§ Task objective: Find the count of lines in the material below that include the word "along". State nothing but that number.

___ Exercise data ___

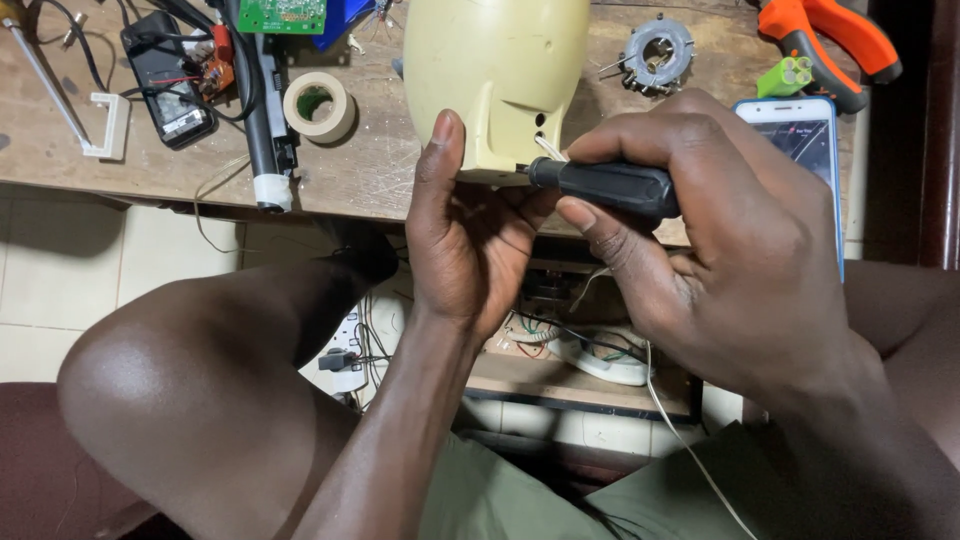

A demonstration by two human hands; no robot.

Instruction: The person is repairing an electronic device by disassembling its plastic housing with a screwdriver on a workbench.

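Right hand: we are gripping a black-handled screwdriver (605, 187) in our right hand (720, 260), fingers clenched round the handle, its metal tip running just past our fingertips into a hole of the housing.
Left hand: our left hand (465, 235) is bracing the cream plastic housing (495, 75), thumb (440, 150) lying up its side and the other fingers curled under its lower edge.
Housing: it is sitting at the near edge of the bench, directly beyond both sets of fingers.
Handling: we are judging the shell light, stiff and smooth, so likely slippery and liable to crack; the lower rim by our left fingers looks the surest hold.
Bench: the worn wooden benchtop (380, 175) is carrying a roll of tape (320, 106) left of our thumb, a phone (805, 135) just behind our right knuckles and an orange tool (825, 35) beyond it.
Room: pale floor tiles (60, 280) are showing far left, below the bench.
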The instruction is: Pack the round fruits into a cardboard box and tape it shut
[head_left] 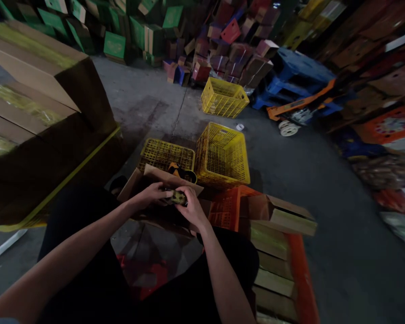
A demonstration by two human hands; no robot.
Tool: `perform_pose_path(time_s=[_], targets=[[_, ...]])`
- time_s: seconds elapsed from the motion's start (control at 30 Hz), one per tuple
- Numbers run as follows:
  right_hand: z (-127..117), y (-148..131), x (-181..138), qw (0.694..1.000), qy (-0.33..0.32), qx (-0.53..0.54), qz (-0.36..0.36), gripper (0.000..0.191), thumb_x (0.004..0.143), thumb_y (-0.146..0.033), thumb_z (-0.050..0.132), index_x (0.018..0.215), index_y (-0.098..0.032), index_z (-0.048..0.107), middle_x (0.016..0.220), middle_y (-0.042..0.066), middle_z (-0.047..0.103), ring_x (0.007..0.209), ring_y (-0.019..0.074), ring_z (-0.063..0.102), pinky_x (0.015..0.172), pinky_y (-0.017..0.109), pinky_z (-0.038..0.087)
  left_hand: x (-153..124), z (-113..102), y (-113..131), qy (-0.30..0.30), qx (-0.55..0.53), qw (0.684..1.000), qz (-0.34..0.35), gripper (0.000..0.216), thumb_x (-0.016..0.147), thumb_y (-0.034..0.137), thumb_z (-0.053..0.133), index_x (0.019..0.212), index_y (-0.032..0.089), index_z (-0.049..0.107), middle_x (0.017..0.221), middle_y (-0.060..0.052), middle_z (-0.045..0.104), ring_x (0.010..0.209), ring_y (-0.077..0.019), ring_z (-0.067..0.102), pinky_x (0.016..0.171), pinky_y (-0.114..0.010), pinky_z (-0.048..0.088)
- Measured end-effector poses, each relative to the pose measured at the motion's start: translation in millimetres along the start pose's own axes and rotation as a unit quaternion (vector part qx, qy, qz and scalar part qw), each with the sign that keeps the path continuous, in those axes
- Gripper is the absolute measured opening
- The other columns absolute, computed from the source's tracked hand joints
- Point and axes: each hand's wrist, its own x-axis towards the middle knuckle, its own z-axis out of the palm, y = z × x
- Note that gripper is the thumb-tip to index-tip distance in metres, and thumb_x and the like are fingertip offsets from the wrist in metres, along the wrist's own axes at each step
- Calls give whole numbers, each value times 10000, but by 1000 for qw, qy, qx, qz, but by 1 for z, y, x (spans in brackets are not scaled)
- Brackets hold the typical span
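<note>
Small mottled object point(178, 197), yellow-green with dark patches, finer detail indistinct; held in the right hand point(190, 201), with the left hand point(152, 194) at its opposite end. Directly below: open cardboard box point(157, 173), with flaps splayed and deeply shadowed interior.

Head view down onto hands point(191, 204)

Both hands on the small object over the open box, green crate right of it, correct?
Not quite: the head view shows that crate is orange. The left hand and right hand are on the small object over the open box.
</note>
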Motion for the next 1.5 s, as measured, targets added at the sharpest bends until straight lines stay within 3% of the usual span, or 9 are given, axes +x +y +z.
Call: perform_pose_path(time_s=[0.27,0.4,0.53,0.7,0.83,0.93,1.07,1.2,1.5], targets=[[-16,0,-5,997,-50,57,18,723,847,-337,709,1489,-358,378,1557,53,390,1430,253,370,1148,425,346,0,-12,4,47,141,980,131,504,696,384,814,1108,157,634,1015,-60,683,930,-229,635,798,-313,503],[-20,3,-4,998,-20,35,39,558,874,-378,686,1403,-306,523,1473,72,513,1380,257,449,1129,424,367,6,-20,2,-6,196,970,144,480,675,365,812,1075,152,652,970,-50,691,921,-237,638,818,-325,492],[-18,6,-5,997,-58,34,44,576,827,-360,736,1371,-281,564,1385,81,603,1261,254,568,1043,395,440,13,-25,-6,-51,199,966,156,540,684,351,789,1162,151,640,1088,-86,703,1028,-267,647,895,-356,493],[-16,15,-11,992,-40,-64,104,478,816,-327,726,1274,-232,632,1149,86,710,1051,243,662,903,360,489,15,-26,-11,29,312,939,141,417,738,208,622,1142,124,682,1153,-114,713,1098,-272,650,964,-347,489],[-10,21,-10,981,-30,-126,143,350,854,-158,594,1190,-220,672,932,40,739,888,202,684,829,305,486,12,-23,-16,-29,470,876,107,389,785,101,481,1057,175,748,1116,-57,746,1063,-217,666,957,-275,479],[-3,18,-8,975,-96,-150,130,327,823,-91,574,1087,-219,718,962,41,754,918,201,689,814,270,467,8,-17,-27,-60,520,849,79,420,751,61,488,1037,198,761,1089,-44,760,1032,-204,675,931,-255,483],[7,11,-7,942,-193,-230,151,340,824,-126,591,1134,-228,686,1010,50,752,959,219,683,776,263,442,2,-11,-47,-55,575,816,26,303,743,117,571,969,157,768,975,-115,765,877,-245,711,778,-272,525],[13,8,-7,916,-221,-288,172,333,834,-137,579,1154,-188,655,1059,118,734,1022,264,666,790,296,431,2,-10,-56,-36,619,784,3,236,792,182,592,937,97,757,992,-200,739,914,-291,709,806,-309,531],[16,11,-8,919,-234,-276,158,308,819,-103,597,1099,-197,686,1097,124,732,1048,255,667,828,303,446,1,-8,-58,3,620,784,26,185,774,239,645,889,141,751,907,-161,741,916,-293,707,838,-315,533]])
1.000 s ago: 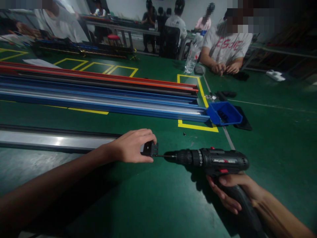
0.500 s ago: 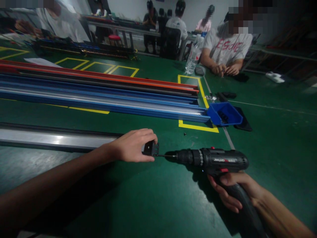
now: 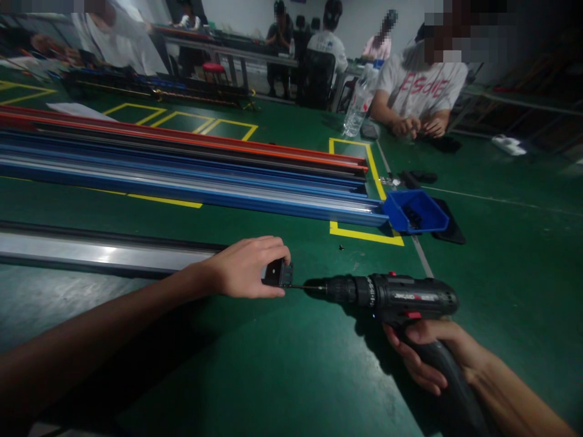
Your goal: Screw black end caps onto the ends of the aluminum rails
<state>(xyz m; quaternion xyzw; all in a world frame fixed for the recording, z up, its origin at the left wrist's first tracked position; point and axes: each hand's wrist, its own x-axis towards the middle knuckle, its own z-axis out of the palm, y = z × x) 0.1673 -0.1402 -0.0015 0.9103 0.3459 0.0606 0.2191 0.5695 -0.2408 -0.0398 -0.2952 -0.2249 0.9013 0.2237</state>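
Observation:
My left hand is closed round the right end of a long silver and black metal rail, where a black end piece shows between thumb and fingers. My right hand grips the handle of a black cordless drill lying level above the green table. The drill's thin bit points left, and its tip meets the lower edge of the end piece. A tiny dark screw-like part lies on the table behind the drill. Where the bit touches, the fastener itself is too small to make out.
Blue rails and an orange rail lie across the table beyond my hands. A blue bin with dark parts stands at their right end. Farther back are a water bottle and a person seated across the table.
The whole view has shifted very slightly. My hands, the drill and the rail keep the same places relative to each other. The person across has moved their hands a little.

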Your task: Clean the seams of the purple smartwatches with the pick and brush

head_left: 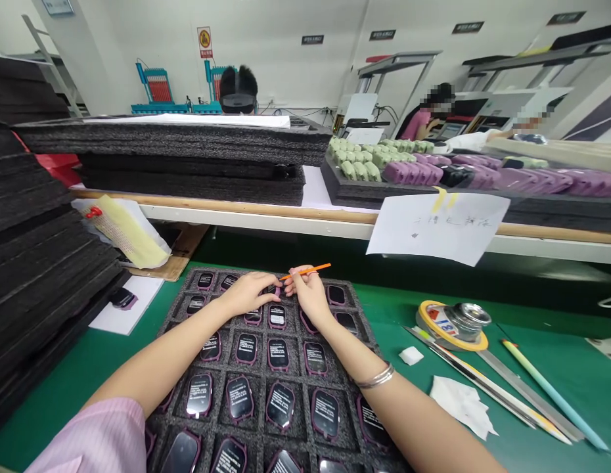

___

§ Answer to the problem: 2